共同創業者の一人、ドクター・アパルナ・ディバラニヤ氏はニューヨークの遺伝学およびゲノム科学の博士号を持ち、自分自身が30代半ばマウントサイナイ医科大の博士課程在籍時に子どもを持ちたいと思い、妊娠を試み、苦悩した18か月の経験からこの製品が生まれたと話しています。


毎朝4:30に検温、妊娠までの18か月間は、入手可能な排卵日検査薬やアプリのほとんどを試していましたが、これらの製品やサービスは生理周期が28日から32日という規則的な周期を持つ人にとって機能するようにデザインされ、生理周期が不規則だったディバラニヤ氏が正確な排卵日を知ることが難しかったためです。

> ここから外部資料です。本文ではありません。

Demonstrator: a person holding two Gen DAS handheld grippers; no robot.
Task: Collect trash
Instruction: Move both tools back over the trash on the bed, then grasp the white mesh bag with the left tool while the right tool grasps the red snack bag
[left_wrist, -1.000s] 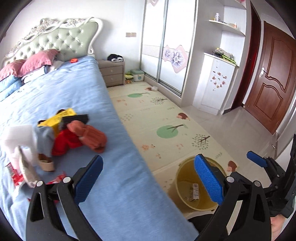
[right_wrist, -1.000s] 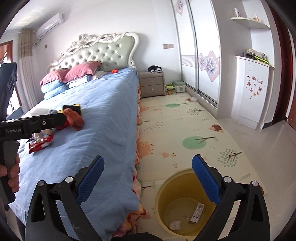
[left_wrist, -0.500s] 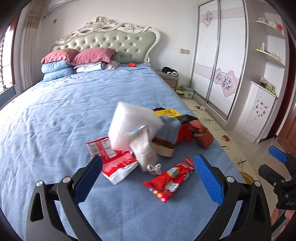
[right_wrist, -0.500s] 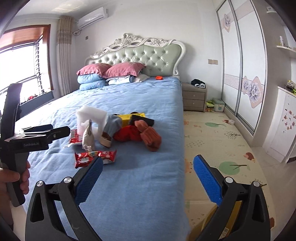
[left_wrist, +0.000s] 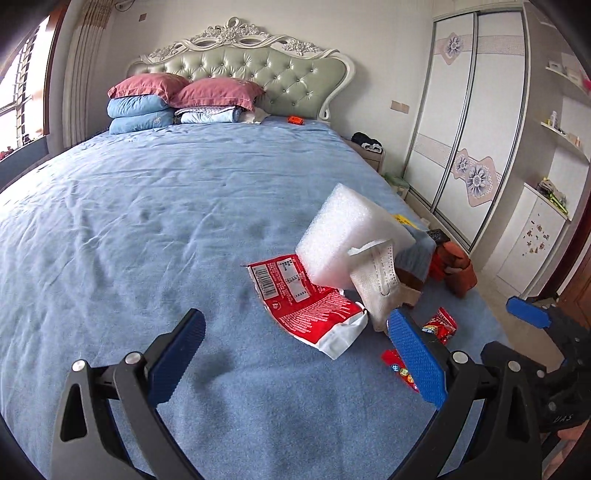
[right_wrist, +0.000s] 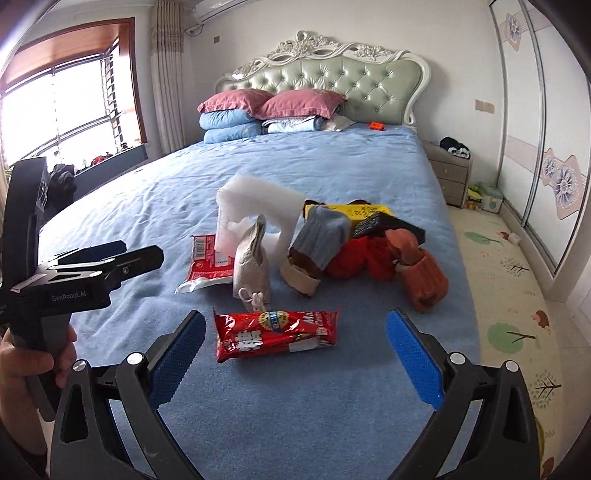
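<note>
Trash and clothes lie in a pile on the blue bed (left_wrist: 155, 206). A red candy wrapper (right_wrist: 277, 334) lies flat just ahead of my right gripper (right_wrist: 295, 356), which is open and empty. My left gripper (left_wrist: 295, 356) is open and empty too, with a red-and-white snack bag (left_wrist: 306, 299) just beyond its fingers. That snack bag (right_wrist: 207, 262) is partly under a white foam sheet (right_wrist: 255, 210) and beside a beige pouch (right_wrist: 253, 266). In the left wrist view the foam sheet (left_wrist: 347, 236) stands over the bag, and the candy wrapper (left_wrist: 439, 325) is half hidden behind a finger.
A grey sock (right_wrist: 321, 236), yellow box (right_wrist: 354, 212), black box (right_wrist: 388, 225), red cloth (right_wrist: 358, 258) and orange sock (right_wrist: 421, 273) sit in the pile. A hand (right_wrist: 29, 365) holds the left gripper (right_wrist: 92, 266). Pillows (right_wrist: 266, 107) are at the headboard; a nightstand (right_wrist: 452, 173) and play mat (right_wrist: 509, 280) lie right.
Both grippers swung away from the yellow bin on the floor to face the bed, then moved closer to the trash pile. Both stayed open and empty.
</note>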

このとき抱えていたフラストレーションを同じラボの同僚に話したところ、女性一人ひとりの身体にパーソナライズし、より正確に排卵日を知ることができる検査キットを作れるのではないかとディスカッションが始まり、このオーバキットの開発が始まったと話しています


そしてこのときの同僚が現在共同創業者でチーフテクノロジーオフィサーを務めるジェローム・シェルツァ氏です。


このオーバキットは、利用する女性の身体状況や収集したホルモンの値のデータに合わせて、排卵日をデータから計算、特定することができる点で、他の排卵日検査薬とは一線を画す価値を提供しています。


高齢出産が増加し続ける中、ご本人の原体験から生まれたこの製品が同じような妊娠や不妊の悩みや課題を抱える人に、より正確な妊娠の機会をもたらすことにつながれば本当に素晴らしいことだと思います。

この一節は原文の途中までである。